Re: in-between values

On Feb 1, 2011, at 3:25 AM, timeless wrote:

> On Fri, Jan 21, 2011 at 7:54 PM, Brad Kemper <brad.kemper@gmail.com> wrote:
>> I had an idea for a special value that could be used with a variety of properties,
>> for transitioning, animating, or just picking single values that are in between two
>> values that don't normally have any mid-points. So for instance:
> 
>> background-clip: mid(border-box, padding-box, 0.24) /* would clip 1/4 of the way from border-box to padding-box */
>> background-clip: mid(padding-box, border-box, 0.24) /* would clip 1/4 of the way from padding-box to border-box */
> 
> Isn't 1/4 usually 0.25? Why did you write 0.24, is there some magic going on?

Sorry. That must be a typo. It should have said 0.25.

'background-clip: mid(border-box, padding-box, 0)' would be the same as 'background-clip: border-box'. 'background-clip: mid(border-box, padding-box, 1)' would be the same as 'background-clip: padding-box'. 


>> color: mid(transparent, blue, 0.7) /* equivalent to color:blue; opacity:0.7 */
>> color: mid(blue, transparent, 0.7) /* equivalent to color:blue; opacity:0.3 */
> 
> It took me a couple of readings to understand this. You aren't using
> mid to mean 'midpoint'...

A midpoint yes, but not necessarily a halfway point. The number between 0 and 1 would indicate the position of the midpoint, with smaller numbers (0 – 0.5) being closer to the first value, and larger numbers (0.5 – 1) being closer to the second value.


> A graphic here would have helped.

I didn't think it was that complicated. But perhaps for certain properties a graphic would help to visualize the result, sure.

> T123456789B
> -------x    color: mid(transparent, blue, 0.7) /* equivalent to
> color:blue; opacity:0.7 */
>    x------- color: mid(blue, transparent, 0.7) /* equivalent to
> color:blue; opacity:0.3 */
> 
> fwiw, the other mid that comes to mind is:
> MID$(stringexpression$, start, length)
> 
> Which obviously doesn't behave the way you're using it here. I've had
> a hard enough time trying to describe this to myself that i expect
> people will mess this up while trying to use it. -- I really don't
> like the name.

I wasn't basing it on other computer languages. I was going for something short, for interpolating certain values that don't normally have other ways to specify in-between values (or at least not easily).

> We already will have calc() and eventually css variables, do we need
> another thing here? if we gave calc() the ability to operate on colors
> (and other things), would that work?

I don't see how that would work. How would you use it to, say, get a 'background-clip' value that was 1/4 of the way between 'border-box' and 'padding-box'?
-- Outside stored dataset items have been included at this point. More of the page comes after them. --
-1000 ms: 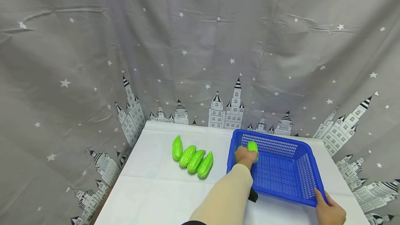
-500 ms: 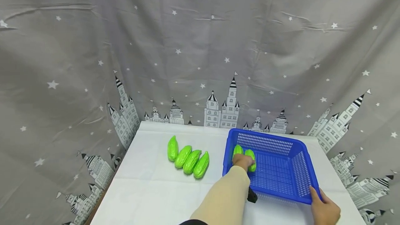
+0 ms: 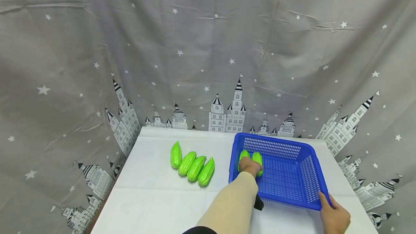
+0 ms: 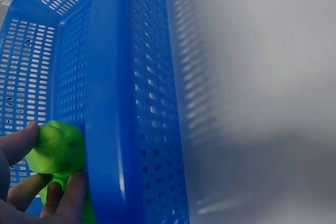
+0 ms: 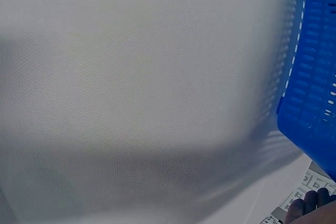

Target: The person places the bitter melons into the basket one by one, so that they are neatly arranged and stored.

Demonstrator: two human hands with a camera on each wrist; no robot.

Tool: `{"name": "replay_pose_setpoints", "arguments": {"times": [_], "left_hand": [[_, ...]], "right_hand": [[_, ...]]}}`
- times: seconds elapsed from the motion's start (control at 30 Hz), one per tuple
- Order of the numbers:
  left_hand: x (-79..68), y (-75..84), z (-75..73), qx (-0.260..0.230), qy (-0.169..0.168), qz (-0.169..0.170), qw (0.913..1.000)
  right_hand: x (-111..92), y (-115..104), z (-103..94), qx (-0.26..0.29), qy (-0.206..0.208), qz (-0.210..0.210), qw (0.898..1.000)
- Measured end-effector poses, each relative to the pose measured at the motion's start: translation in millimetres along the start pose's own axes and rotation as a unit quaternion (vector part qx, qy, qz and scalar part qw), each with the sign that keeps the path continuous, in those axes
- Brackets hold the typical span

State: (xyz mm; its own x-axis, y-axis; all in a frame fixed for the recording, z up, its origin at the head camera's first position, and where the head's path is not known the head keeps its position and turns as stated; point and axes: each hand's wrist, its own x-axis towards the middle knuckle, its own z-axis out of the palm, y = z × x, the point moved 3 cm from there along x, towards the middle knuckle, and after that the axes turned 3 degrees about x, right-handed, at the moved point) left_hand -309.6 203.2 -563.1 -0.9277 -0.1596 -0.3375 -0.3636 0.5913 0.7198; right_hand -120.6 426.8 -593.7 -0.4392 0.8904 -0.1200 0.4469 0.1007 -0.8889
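Observation:
My left hand (image 3: 249, 165) reaches into the left end of a blue plastic basket (image 3: 316, 161). In the left wrist view its thumb and fingers are round a bright green bitter melon (image 4: 58, 148), with part of another below it. From the head, two bitter melons show in the basket: the right one (image 3: 257, 159) beside my thumb, and the left one (image 3: 244, 153), partly hidden by the hand. My right hand (image 3: 336, 216) grips the basket's near right corner; fingers (image 5: 311, 201) show at the right wrist view's lower corner.
Several more bitter melons (image 3: 196, 168) lie side by side on the white tabletop (image 3: 156, 205), left of the basket. A grey curtain (image 3: 182, 64) printed with stars and castles hangs behind and around the table.
My left hand has lowered the bitter melon beside the other one in the basket's left end. The right hand keeps its hold on the corner. The whole view has shifted slightly left.

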Motion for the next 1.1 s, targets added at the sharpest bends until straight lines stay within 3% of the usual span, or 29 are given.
{"name": "replay_pose_setpoints", "arguments": {"times": [0.23,0.47,0.87,1.1], "left_hand": [[-3.1,0.2,-2.0,-0.01,0.005,-0.003,0.9999],[-0.2,-1.2,0.5,0.029,0.007,0.004,0.9995],[2.6,-2.3,4.6,0.047,0.025,0.013,0.9985],[2.4,-1.5,3.8,0.032,0.019,0.022,0.9991]], "right_hand": [[0.2,-0.6,-1.3,-0.011,-0.005,-0.011,1.0],[2.6,1.3,0.6,-0.009,-0.004,-0.004,1.0],[1.9,0.6,-0.9,-0.012,-0.003,-0.013,1.0],[3.1,1.0,-0.6,-0.014,-0.002,-0.014,1.0]]}}
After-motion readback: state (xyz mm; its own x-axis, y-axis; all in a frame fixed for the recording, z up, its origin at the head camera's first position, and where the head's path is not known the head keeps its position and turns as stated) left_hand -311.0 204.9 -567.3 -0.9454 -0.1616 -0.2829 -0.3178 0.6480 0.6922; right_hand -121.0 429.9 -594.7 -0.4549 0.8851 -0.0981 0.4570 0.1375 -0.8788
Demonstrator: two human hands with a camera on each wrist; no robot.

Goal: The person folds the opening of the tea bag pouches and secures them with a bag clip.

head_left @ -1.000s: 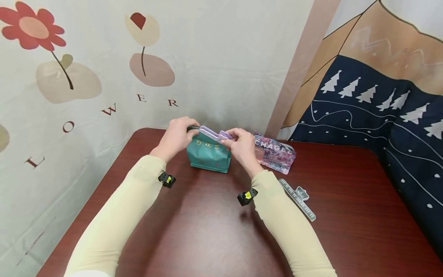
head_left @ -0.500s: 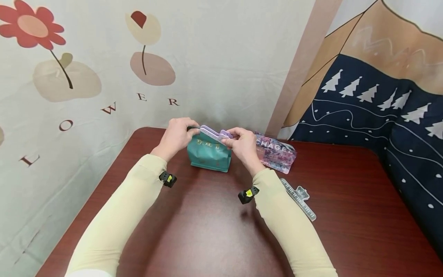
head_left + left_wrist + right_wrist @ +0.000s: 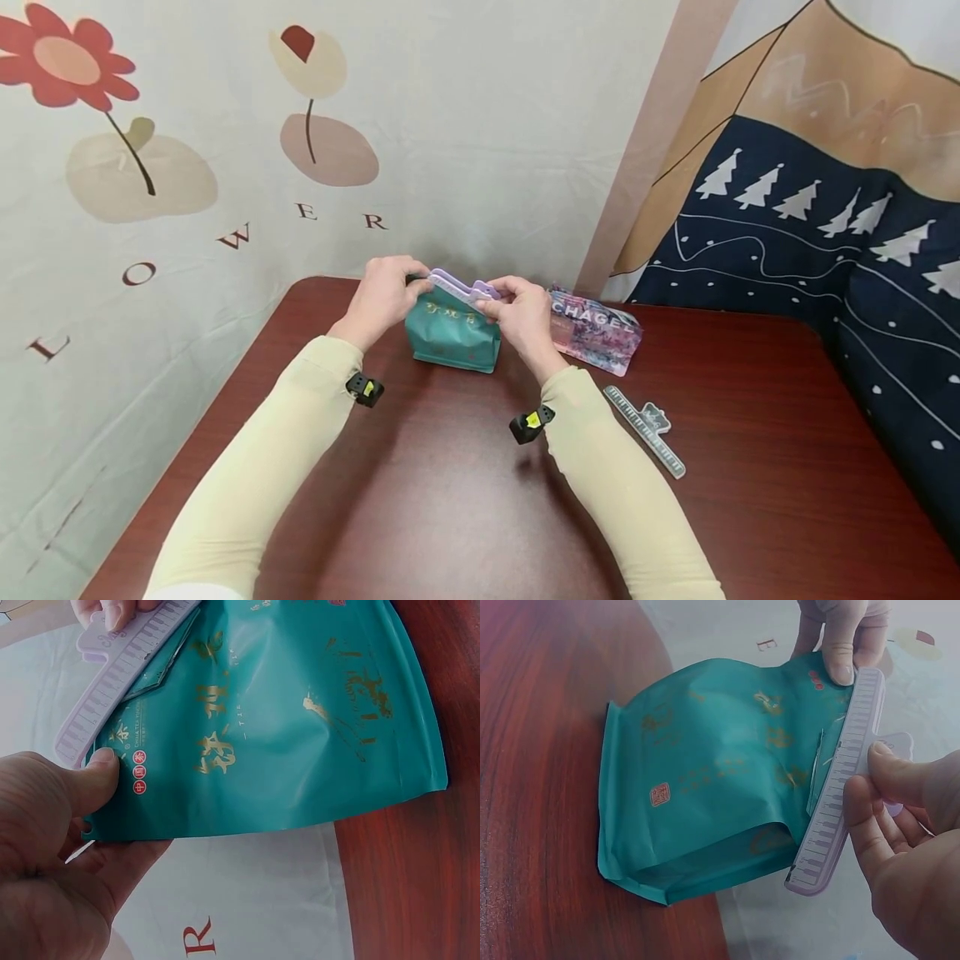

>> border-style: mid(dashed,solid,0.5) /* spaces between dashes are half their normal length */
> 
> What would be the result for border-style: mid(double, dashed, 0.6)

At this point it is just spitballing, and a proper spec would have to list what properties and values could be interpolated and what the effects would be. 

But I'd say that you should first imagine something between double and solid (for numbers near zero, you would have near normal-thickness lengthwise gap between the double lines, and that gap gets thinner and thinner as you approach 0, until it disappears into a solid line). Then you can combine that with the extrapolation between solid and dashed. So for your example, the dividing white line between the double lines would be 40% of the normal thickness for 'double' (that is, 60% of "not double", more towards solid in that sense), and the spaces between the dashes would be 60% of their normal 'dashed' length.

> could i do border-style: mid(groove, mid(double, dashed, 0.4), 0.7) ?

Interesting. I would say theoretically yes, possibly, as long as we can define what the mid-way points are between 'groove' and 'double' and between 'groove' and 'dashed'. But this may be something we want to limit to not allow 'mid()' as an argument for 'mid()'. I'm not sure what the pros and cons of doing that are.